Mario Kart 64 is not 15fps either. It runs smoother than that.
 

Three

Member
Mario Kart 64 is not 15fps either. It runs smoother than that.

You tried to convince me GT6 was consistent when I knew/said it wasn't too, not sure I trust your recollection anymore :p

In multiplayer I'm pretty sure it's around 15fps on given tracks. Not sure why you prefer slowdown though. Slowdown is not consistency. Mario Kart 64 was a prime example of why I hated slowdown. Moo moo farm played nothing like the other tracks. It was like it was a different game.
It would be interesting to do framerate analysis on some old/retro games.
 

le-seb

Member
Wipeout Fusion is an odd one, though, as I don't think it runs poorly at all. It does have some slowdown but it's not that common (at least in the US version). The difference is that, when it does occur, the game doesn't skip frames so it actually results in the gameplay speed dropping. It also drops from 60 to 30fps as well making it seem even more significant. It's good old fashioned slowdown rather than skipped frames.
Well, the EU version that came out ~4 months earlier and I was playing then had serious flaws in its framerate consistency whenever there was heavy action going on track in a tight race. Which can happen quite often in this game (Quakes would make shit happen 20% of the time).
And it didn't simply switched from 60 to 30 fps, but crawled to single digit framerate for a few seconds.

More power to you if these problems had been fixed when the game released in the US, but this kind of bad experience is why I'm happy games can now be patched after release.
 

Fafalada

Fafracer forever
Three said:
People seem to prefer more realism/better graphics.
Visual quality is a marketing acquisition tool and always works as one.
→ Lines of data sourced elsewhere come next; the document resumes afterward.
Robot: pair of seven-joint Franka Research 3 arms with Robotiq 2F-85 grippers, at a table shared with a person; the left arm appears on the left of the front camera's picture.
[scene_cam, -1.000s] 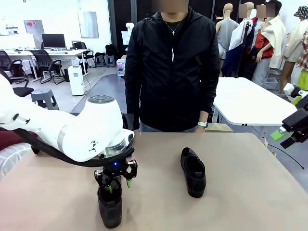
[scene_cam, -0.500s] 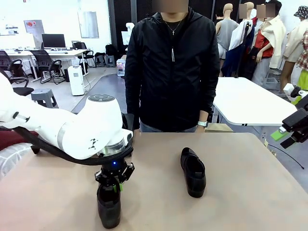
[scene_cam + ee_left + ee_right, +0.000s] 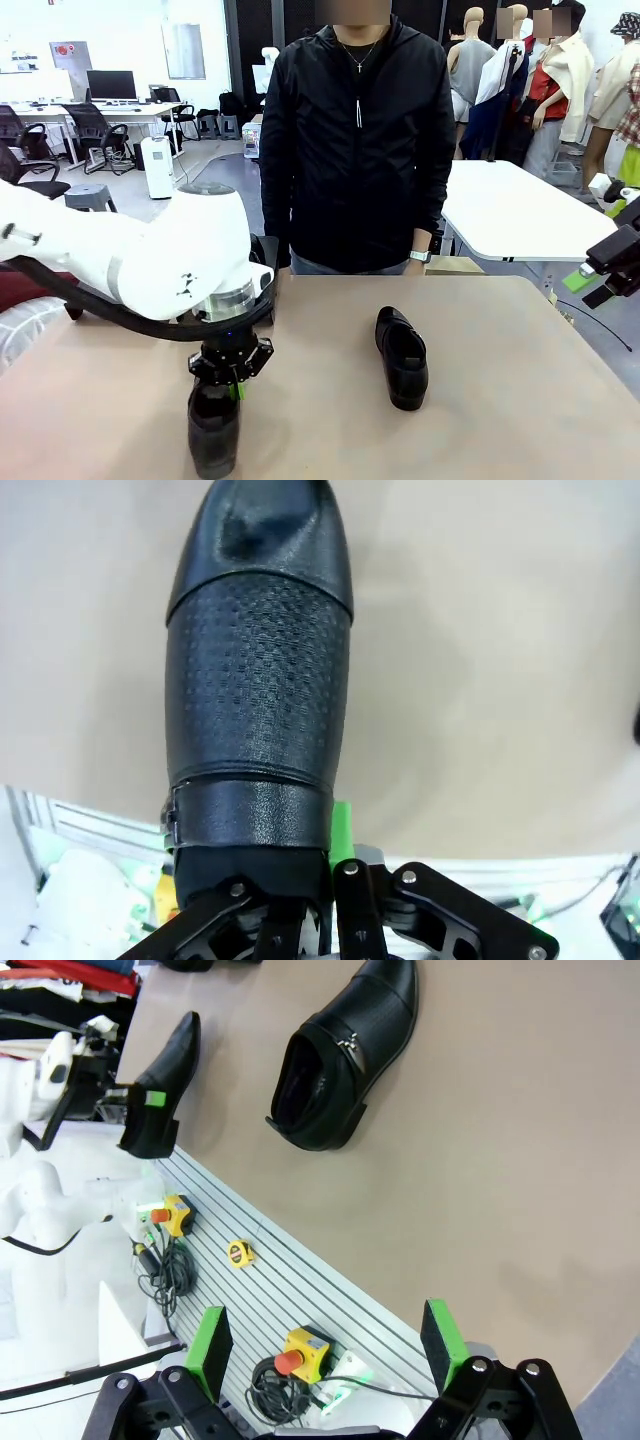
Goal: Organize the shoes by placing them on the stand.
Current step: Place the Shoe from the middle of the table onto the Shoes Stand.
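the left gripper (image 3: 231,384) was clamped on the heel rim of one shoe (image 3: 213,432). one green pad (image 3: 341,823) pressed against the outside of the collar, and the other finger seemed to be down inside the opening. the shoe hung directly below the fingers, its toe pointing away from the wrist. whether its sole had left the table (image 3: 500,420) could not be told. the hold sat right at the back, so the long toe would likely sag or swing. a slow, straight lift with the wrist kept level looked wisest, watching for the glossy leather slipping from the pads. the second shoe (image 3: 402,357) lay well apart on the side towards the right gripper (image 3: 325,1345), whose jaws stood wide apart around nothing.
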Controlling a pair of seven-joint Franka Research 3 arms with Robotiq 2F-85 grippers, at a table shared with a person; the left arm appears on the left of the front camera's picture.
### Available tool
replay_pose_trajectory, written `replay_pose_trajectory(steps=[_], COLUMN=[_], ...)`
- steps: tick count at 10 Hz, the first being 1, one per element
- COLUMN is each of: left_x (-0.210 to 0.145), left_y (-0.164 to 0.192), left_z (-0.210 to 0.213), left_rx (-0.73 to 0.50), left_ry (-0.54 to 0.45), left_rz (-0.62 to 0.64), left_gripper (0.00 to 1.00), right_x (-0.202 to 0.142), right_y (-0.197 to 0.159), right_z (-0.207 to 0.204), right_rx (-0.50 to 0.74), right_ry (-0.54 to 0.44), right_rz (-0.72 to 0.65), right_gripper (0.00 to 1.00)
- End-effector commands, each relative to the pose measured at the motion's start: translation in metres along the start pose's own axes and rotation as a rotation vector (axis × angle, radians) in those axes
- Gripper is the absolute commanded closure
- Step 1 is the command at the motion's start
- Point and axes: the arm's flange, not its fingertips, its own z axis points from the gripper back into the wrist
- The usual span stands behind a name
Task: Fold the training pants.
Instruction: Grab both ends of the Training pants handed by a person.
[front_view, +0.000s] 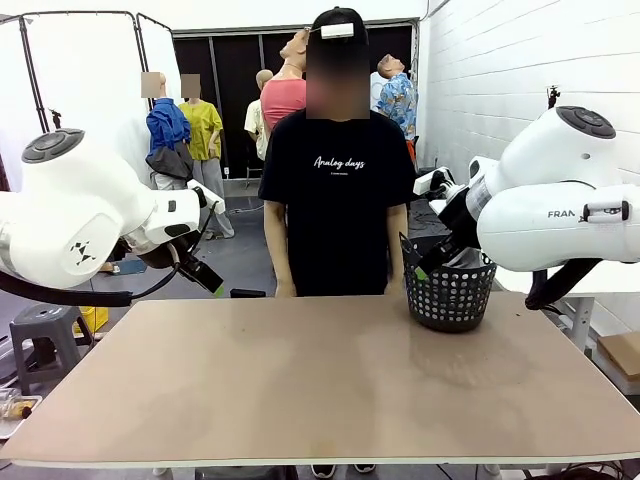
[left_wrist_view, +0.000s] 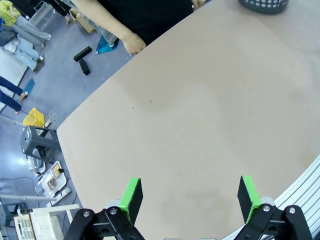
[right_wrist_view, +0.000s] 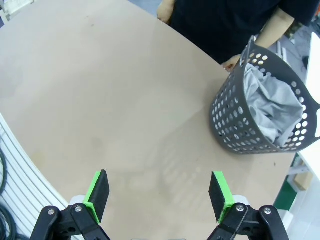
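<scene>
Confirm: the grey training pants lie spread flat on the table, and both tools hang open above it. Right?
One slip: the training pants sit bunched inside the dark perforated basket on the table, not spread flat, as the right wrist view shows. The left tool and right tool do hang open above the table.

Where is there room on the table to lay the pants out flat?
Nearly the whole table is bare, from the near edge to the far edge and out to the left edge. Only the far right corner is crowded: the basket holding the pants stands there.
</scene>
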Motion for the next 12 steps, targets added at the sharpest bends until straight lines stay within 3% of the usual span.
replay_pose_trajectory(steps=[1,12], left_x=[0.0004,0.0004], left_y=[-0.0006,-0.0006], left_z=[0.0015,0.0015], left_rx=[-0.003,-0.003], left_ry=[-0.005,-0.005], left_rz=[-0.015,-0.015], left_gripper=[0.00,0.00], right_x=[0.0001,0.0001], right_y=[0.0001,0.0001], right_z=[-0.0004,-0.0004], right_rx=[0.001,0.001], right_ry=[-0.001,-0.001], right_rz=[0.000,0.000], right_gripper=[0.00,0.00])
Performance may work like the former in some cases(eg. selling remasters), but in general case it's related to retention.
Data-studies exist that show both have an impact on revenue(on pretty much all target audiences) - but I'm not aware of one that compares the two head to head to allow for conclusive statements on their respective relevance.

It's actually a lot easier for developers to not develop new visual effects and put old engines on faster hardware to reach ever higher framerates
Remasters are "easy" being just ports, rather than building new content. That said direct-codebase translation to new hw hasn't resulted in easy-performance wins on PS2->PS3(with some particularly high-profile examples), nor is it true for PS3->PS4.
 

dark10x

Digital Foundry pixel pusher
You tried to convince me GT6 was consistent when I knew/said it wasn't too, not sure I trust your recollection anymore :p

In multiplayer I'm pretty sure it's around 15fps on given tracks. Not sure why you prefer slowdown though. Slowdown is not consistency. Mario Kart 64 was a prime example of why I hated slowdown. Moo moo farm played nothing like the other tracks. It was like it was a different game.
It would be interesting to do framerate analysis on some old/retro games.
Well I've llaye Mk64 more recently but only in single player. I think you underestimate how slow 15fps really is.

Can't analyze though due to the fact that it's an analog out on real hardware. Detection software can't read it.